[[ INPUT, beginning ]]
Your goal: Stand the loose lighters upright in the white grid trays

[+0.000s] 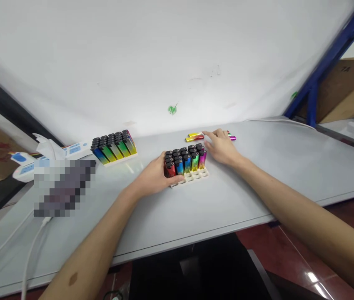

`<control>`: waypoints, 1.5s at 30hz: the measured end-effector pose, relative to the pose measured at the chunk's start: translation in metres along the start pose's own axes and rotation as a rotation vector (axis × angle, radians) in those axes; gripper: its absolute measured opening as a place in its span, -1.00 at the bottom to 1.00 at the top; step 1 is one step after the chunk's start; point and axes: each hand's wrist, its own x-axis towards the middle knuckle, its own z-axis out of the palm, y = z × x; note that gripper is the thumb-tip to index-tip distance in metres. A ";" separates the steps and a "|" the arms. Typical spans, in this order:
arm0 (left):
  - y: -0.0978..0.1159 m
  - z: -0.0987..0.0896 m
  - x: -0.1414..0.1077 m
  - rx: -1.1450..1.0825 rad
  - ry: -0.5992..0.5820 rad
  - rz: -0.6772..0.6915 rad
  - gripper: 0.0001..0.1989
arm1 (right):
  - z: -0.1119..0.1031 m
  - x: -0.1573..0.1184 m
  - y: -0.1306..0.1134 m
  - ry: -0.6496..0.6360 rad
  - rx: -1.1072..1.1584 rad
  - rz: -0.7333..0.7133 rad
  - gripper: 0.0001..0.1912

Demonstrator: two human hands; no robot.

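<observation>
Shiny coloured lighters (pixel 187 162) with black tops stand upright in rows in a white slotted rack (pixel 192 180). The row of slots nearest me holds no lighters. My left hand (pixel 153 177) grips the rack's left end, its thumb along the front edge. Beyond the rack, my right hand (pixel 222 148) is above the table with its fingers apart and the index finger stretched to the left. Loose yellow and red lighters (pixel 195 138) lie by that fingertip. Past its other side shows the end of a purple lighter (pixel 233 138); the hand hides the rest.
A second full rack of lighters (pixel 114 148) stands at the back left. Beside it are a power strip (pixel 77 148) with plugs and a blurred-out dark object (pixel 67 187) with a white cable (pixel 36 237). A white wall (pixel 152 62) closes off the table's back.
</observation>
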 end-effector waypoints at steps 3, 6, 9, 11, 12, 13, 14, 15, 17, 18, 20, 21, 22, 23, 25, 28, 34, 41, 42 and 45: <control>-0.001 0.000 0.000 0.015 -0.003 -0.005 -0.34 | 0.011 0.002 0.002 -0.116 -0.102 0.031 -0.42; -0.001 0.000 0.001 0.030 -0.006 -0.008 -0.32 | 0.012 0.001 -0.001 -0.145 -0.081 0.029 -0.49; -0.002 -0.001 0.001 0.029 -0.009 -0.005 -0.32 | 0.009 0.001 -0.003 -0.092 -0.029 0.038 -0.61; -0.002 -0.001 0.001 0.025 -0.013 -0.003 -0.31 | 0.009 0.001 -0.002 -0.056 -0.013 0.043 -0.62; -0.002 -0.001 0.001 0.023 -0.014 -0.002 -0.31 | 0.009 0.002 -0.002 -0.049 -0.012 0.043 -0.57; -0.002 -0.001 0.001 0.022 -0.012 0.000 -0.31 | 0.009 0.002 -0.001 -0.055 -0.014 0.040 -0.52; -0.001 -0.001 0.001 0.021 -0.010 0.001 -0.31 | 0.010 0.002 -0.001 -0.074 -0.016 0.039 -0.47; -0.001 -0.001 0.001 0.022 -0.007 0.001 -0.30 | 0.010 0.002 -0.001 -0.101 -0.019 0.040 -0.45; 0.000 -0.001 0.000 0.027 -0.007 -0.006 -0.30 | 0.011 0.002 -0.001 -0.141 -0.022 0.051 -0.46; 0.000 -0.001 0.000 0.031 -0.008 -0.011 -0.30 | 0.011 0.003 -0.001 -0.150 -0.020 0.059 -0.50; 0.000 -0.001 0.000 0.039 -0.010 -0.014 -0.31 | 0.011 0.003 -0.001 -0.135 -0.003 0.077 -0.58; 0.000 -0.001 0.000 0.043 -0.008 -0.013 -0.31 | 0.011 0.004 -0.001 -0.120 0.008 0.085 -0.59; 0.000 -0.001 0.000 0.047 -0.006 -0.011 -0.32 | 0.011 0.004 -0.001 -0.111 0.018 0.093 -0.58; 0.000 -0.001 0.000 0.050 -0.004 -0.009 -0.32 | 0.011 0.004 0.000 -0.110 0.024 0.097 -0.54; 0.000 -0.001 0.000 0.050 -0.001 -0.002 -0.33 | 0.012 0.004 0.000 -0.124 0.016 0.088 -0.43; 0.000 -0.001 0.000 0.048 0.004 0.003 -0.34 | 0.014 0.003 0.001 -0.159 -0.009 0.062 -0.43; 0.001 -0.002 -0.001 0.042 0.009 -0.006 -0.36 | 0.016 0.004 0.002 -0.103 0.029 0.044 -0.65; -0.001 -0.002 0.000 0.037 -0.002 -0.008 -0.36 | 0.001 0.008 -0.002 -0.082 0.463 0.147 -0.77; -0.001 -0.002 0.000 0.036 -0.003 -0.008 -0.36 | -0.003 0.007 -0.005 -0.074 0.570 0.176 -0.74; -0.001 -0.003 0.000 0.035 -0.005 -0.003 -0.36 | -0.012 0.005 -0.014 -0.030 0.911 0.248 -0.69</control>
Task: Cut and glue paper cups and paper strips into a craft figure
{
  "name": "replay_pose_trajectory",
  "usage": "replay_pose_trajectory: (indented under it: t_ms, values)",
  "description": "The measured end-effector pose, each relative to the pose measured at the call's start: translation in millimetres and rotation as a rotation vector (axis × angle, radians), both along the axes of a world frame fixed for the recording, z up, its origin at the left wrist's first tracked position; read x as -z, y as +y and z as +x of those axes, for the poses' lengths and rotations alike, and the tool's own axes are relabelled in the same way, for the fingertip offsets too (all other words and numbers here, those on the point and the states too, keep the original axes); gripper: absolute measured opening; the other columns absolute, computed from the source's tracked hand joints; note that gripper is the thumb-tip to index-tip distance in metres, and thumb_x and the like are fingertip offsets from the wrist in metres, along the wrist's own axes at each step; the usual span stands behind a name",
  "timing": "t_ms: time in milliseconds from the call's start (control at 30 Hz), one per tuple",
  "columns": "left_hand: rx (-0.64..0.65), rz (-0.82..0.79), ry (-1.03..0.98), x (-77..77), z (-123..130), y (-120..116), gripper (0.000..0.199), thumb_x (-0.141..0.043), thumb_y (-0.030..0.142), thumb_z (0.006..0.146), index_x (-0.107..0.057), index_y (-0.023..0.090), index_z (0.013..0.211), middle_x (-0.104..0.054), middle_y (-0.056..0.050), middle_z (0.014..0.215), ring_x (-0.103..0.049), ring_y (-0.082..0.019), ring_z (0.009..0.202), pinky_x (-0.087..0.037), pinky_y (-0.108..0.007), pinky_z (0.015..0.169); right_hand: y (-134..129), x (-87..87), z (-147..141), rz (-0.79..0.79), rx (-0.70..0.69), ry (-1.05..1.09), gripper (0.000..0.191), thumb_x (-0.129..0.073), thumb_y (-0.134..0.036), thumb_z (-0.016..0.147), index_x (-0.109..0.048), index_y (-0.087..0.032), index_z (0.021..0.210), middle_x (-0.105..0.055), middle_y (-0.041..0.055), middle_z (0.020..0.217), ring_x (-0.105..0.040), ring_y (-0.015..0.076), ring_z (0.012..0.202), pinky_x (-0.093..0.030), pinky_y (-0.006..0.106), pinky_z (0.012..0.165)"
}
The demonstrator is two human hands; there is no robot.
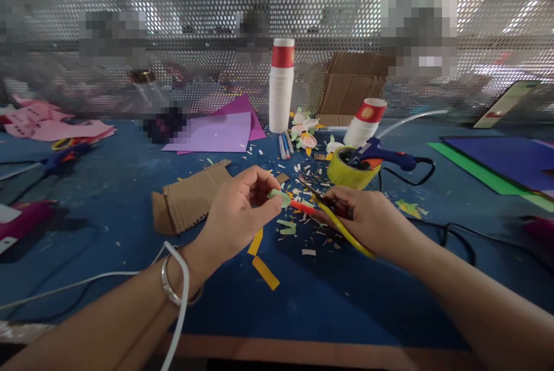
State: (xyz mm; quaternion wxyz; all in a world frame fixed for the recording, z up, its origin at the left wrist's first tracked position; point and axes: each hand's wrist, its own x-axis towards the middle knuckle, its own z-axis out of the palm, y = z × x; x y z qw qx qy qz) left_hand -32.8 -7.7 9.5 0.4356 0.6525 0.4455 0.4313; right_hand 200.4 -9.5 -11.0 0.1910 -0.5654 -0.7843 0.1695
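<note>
My left hand (249,209) is closed, pinching a small piece of pale green paper (283,198) between thumb and fingers. My right hand (367,218) is wrapped round a pair of scissors (335,221) with yellow handles, its dark blades pointing up and to the left. A narrow red-orange piece (303,207) runs from the right hand's fingers to the green paper; I cannot tell what it is. Under both hands lie green paper snippets (286,227) and many tiny scraps. Two orange-yellow paper strips (265,273) lie nearer to me.
Folded cardboard (194,195) lies left. A blue glue gun (389,153) rests on a yellow tape roll (352,169). Behind stand stacked paper cups (281,94), markers (284,146), paper flowers (305,131) and purple sheets (216,131). A white cable (182,302) crosses my left wrist.
</note>
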Motion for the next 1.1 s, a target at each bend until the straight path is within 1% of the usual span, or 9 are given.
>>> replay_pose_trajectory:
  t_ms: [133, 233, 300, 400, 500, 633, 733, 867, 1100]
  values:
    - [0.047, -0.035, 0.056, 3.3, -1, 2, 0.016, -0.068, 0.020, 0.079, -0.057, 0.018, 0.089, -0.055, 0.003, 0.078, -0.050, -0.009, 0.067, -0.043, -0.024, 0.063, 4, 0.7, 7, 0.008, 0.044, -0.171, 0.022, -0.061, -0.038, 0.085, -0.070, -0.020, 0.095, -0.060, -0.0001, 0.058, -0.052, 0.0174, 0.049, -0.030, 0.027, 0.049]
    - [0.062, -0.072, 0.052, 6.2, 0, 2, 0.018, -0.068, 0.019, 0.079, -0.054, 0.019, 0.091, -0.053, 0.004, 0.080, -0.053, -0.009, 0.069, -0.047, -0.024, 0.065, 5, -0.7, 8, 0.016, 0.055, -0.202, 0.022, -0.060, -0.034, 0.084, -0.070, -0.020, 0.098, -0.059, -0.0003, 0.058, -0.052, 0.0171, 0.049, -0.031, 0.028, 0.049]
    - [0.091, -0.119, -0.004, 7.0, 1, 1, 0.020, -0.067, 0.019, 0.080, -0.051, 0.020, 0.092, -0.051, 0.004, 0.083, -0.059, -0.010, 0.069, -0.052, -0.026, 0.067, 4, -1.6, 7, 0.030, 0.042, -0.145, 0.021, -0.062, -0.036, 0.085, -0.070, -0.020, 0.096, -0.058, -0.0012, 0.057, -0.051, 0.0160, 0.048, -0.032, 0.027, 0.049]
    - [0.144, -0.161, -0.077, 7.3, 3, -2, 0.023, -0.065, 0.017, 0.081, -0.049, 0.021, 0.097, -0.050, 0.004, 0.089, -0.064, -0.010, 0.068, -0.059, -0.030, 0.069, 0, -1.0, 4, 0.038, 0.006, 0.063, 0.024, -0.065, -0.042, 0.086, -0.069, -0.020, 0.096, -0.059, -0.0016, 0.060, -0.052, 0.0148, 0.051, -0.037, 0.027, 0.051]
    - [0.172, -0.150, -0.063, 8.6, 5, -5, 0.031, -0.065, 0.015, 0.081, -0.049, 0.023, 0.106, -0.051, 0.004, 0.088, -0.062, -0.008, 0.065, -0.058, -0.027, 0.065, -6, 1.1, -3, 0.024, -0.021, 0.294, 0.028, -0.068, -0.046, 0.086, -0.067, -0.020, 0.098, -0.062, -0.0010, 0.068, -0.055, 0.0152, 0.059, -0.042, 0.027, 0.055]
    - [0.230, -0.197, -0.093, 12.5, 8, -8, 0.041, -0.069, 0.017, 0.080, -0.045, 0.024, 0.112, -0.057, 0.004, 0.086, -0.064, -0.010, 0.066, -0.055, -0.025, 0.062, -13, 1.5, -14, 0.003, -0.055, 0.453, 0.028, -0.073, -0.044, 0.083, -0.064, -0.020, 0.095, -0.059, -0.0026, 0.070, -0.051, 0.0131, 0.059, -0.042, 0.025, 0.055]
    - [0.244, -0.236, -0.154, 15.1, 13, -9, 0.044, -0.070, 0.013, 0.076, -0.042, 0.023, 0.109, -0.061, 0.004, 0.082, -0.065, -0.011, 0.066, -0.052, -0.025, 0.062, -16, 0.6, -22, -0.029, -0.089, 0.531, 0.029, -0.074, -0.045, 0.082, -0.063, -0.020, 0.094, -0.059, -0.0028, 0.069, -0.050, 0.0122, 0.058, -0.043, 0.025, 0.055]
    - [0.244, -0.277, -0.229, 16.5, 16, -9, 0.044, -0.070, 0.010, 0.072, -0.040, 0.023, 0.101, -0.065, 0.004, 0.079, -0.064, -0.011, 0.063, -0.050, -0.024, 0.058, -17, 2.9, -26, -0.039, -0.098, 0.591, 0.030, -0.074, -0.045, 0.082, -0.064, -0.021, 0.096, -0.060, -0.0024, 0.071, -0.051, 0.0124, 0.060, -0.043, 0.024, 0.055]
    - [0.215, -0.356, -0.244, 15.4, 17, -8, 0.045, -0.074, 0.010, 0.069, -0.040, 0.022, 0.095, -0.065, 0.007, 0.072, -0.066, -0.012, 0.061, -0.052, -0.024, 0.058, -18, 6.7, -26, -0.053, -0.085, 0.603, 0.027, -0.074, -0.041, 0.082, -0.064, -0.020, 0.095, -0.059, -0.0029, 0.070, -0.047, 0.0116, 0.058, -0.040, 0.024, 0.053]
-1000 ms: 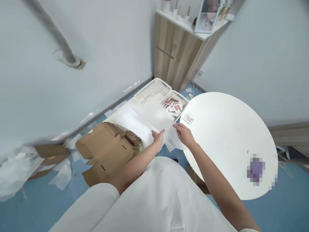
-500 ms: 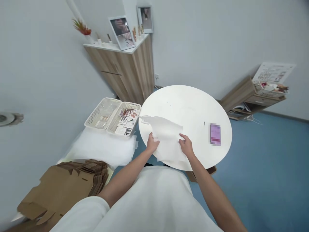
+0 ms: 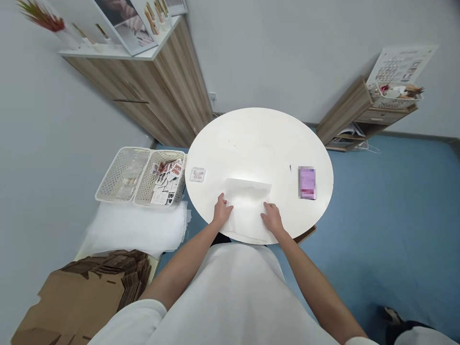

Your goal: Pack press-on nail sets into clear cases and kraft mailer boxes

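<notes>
Your left hand [image 3: 223,212] on left edge of thin white sheet [image 3: 247,201], which lies flat on white table [image 3: 258,129], bit below center of frame. Right hand [image 3: 273,219] at its right edge, fingers half curled. Can't tell if either's pinching or just resting, tbh. Small clear case [image 3: 197,174] left of sheet, stack of white sheets [image 3: 136,225] lower left of frame.

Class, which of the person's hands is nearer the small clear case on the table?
Left. The left hand, touching the white sheet, is right of the case and lower in view; the right hand, at the sheet's right edge, is farther right.
</notes>
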A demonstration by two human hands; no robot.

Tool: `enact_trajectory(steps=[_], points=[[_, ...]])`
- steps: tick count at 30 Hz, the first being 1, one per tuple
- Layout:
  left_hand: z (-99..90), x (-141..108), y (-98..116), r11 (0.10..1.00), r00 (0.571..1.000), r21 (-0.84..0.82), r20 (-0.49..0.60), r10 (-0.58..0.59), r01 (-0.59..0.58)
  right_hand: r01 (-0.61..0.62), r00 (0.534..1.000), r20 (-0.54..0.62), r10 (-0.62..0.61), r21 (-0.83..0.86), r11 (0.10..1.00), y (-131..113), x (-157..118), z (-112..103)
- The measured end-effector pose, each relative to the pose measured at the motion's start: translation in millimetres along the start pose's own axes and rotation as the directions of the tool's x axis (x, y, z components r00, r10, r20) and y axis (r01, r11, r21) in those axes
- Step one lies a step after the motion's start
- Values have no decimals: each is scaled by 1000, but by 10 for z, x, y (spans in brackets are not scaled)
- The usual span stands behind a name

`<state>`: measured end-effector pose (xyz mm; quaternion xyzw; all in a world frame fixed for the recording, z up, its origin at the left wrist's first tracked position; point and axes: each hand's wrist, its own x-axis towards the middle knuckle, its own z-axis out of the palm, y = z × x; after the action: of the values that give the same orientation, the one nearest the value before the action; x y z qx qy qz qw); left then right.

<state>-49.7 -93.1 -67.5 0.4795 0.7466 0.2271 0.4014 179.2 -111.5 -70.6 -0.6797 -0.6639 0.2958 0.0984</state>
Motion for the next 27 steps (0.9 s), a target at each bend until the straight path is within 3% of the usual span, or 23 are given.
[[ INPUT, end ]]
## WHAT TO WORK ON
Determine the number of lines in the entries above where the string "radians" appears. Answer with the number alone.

## WRITTEN ANSWER
2